* The task
The data below holds a line containing "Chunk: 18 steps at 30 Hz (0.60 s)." and a line containing "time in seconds"; please quote exactly those two lines and every line between them, and nothing else.

* Raw data
<<<<

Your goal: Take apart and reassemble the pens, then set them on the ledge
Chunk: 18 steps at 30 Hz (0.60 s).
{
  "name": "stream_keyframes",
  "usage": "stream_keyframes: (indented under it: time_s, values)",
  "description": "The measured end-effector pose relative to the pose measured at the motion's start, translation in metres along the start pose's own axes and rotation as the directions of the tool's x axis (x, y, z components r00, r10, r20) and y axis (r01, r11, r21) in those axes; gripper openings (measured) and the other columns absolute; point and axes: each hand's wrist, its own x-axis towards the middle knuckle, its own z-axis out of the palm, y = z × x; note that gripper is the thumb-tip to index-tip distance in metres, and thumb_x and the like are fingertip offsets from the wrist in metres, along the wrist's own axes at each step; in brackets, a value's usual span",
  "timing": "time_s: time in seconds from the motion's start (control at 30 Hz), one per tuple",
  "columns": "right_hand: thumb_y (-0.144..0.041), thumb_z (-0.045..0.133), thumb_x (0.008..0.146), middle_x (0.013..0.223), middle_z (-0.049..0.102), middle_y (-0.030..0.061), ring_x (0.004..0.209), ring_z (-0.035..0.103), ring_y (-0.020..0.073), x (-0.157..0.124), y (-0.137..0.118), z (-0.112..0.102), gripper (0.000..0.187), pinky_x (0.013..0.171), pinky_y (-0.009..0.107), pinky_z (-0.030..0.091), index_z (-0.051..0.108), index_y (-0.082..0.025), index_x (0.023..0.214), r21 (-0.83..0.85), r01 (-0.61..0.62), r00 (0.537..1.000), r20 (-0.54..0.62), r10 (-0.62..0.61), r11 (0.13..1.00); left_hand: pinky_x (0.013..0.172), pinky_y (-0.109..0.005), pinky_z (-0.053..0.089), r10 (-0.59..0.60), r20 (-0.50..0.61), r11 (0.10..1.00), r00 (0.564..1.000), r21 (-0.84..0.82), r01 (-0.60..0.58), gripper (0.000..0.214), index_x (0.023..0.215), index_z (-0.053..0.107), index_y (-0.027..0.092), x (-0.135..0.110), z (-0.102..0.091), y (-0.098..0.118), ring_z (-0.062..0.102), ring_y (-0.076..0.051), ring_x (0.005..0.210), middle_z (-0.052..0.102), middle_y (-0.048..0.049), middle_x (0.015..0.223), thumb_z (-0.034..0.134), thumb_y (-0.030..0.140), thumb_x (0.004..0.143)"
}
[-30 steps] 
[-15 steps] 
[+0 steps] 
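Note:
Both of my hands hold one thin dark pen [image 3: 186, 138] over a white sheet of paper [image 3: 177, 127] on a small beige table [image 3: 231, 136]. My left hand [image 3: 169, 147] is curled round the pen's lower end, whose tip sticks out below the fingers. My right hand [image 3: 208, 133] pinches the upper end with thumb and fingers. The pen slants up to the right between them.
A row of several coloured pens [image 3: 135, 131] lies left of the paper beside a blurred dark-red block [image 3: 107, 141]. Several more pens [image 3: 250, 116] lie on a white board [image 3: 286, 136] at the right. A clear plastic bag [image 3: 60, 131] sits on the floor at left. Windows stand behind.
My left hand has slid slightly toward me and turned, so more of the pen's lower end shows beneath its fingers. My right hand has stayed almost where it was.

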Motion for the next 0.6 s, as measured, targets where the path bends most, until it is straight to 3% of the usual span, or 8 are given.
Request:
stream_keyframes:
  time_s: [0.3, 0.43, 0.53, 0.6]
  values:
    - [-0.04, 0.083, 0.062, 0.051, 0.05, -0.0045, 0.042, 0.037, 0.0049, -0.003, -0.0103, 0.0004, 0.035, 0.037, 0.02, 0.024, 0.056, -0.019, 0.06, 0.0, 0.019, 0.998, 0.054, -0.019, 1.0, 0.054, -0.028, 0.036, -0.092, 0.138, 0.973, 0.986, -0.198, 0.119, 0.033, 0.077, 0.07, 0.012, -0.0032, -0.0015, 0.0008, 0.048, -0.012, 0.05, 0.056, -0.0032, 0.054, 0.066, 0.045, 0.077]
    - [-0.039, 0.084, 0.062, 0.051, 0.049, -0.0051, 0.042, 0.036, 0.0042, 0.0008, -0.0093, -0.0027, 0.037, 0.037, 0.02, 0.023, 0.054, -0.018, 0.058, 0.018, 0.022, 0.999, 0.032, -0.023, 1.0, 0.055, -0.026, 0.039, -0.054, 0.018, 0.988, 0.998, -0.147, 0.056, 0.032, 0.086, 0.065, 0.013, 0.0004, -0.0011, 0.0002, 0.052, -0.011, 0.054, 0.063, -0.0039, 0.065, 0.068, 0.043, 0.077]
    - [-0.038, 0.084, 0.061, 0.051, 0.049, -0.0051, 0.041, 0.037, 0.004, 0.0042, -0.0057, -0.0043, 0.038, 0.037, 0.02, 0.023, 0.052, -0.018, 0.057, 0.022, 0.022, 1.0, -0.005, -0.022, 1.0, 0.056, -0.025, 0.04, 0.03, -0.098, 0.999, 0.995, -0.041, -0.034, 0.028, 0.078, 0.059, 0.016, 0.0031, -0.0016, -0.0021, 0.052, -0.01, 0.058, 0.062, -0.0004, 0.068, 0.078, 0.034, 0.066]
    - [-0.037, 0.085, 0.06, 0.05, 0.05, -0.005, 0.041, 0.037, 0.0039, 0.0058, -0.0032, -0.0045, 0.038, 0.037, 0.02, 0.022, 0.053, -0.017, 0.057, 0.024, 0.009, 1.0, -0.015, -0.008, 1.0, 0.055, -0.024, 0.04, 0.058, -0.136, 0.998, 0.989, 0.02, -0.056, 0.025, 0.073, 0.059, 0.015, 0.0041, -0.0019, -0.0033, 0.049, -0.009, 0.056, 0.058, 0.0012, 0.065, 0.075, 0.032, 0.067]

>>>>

* Result below
Chunk: 18 steps at 30 Hz (0.60 s).
{
  "name": "stream_keyframes",
  "usage": "stream_keyframes: (indented under it: time_s, values)",
  "description": "The measured end-effector pose relative to the pose measured at the motion's start, translation in metres along the start pose's own axes and rotation as the directions of the tool's x axis (x, y, z components r00, r10, r20) and y axis (r01, r11, r21) in those axes; gripper openings (measured) and the other columns absolute; point and axes: each hand's wrist, its own x-axis towards the middle knuckle, its own z-axis out of the palm, y = z × x; note that gripper is the thumb-tip to index-tip distance in metres, and thumb_x and the like are fingertip offsets from the wrist in metres, along the wrist's own axes at each step; in brackets, a value's usual span",
  "timing": "time_s: time in seconds from the motion's start (control at 30 Hz), one per tuple",

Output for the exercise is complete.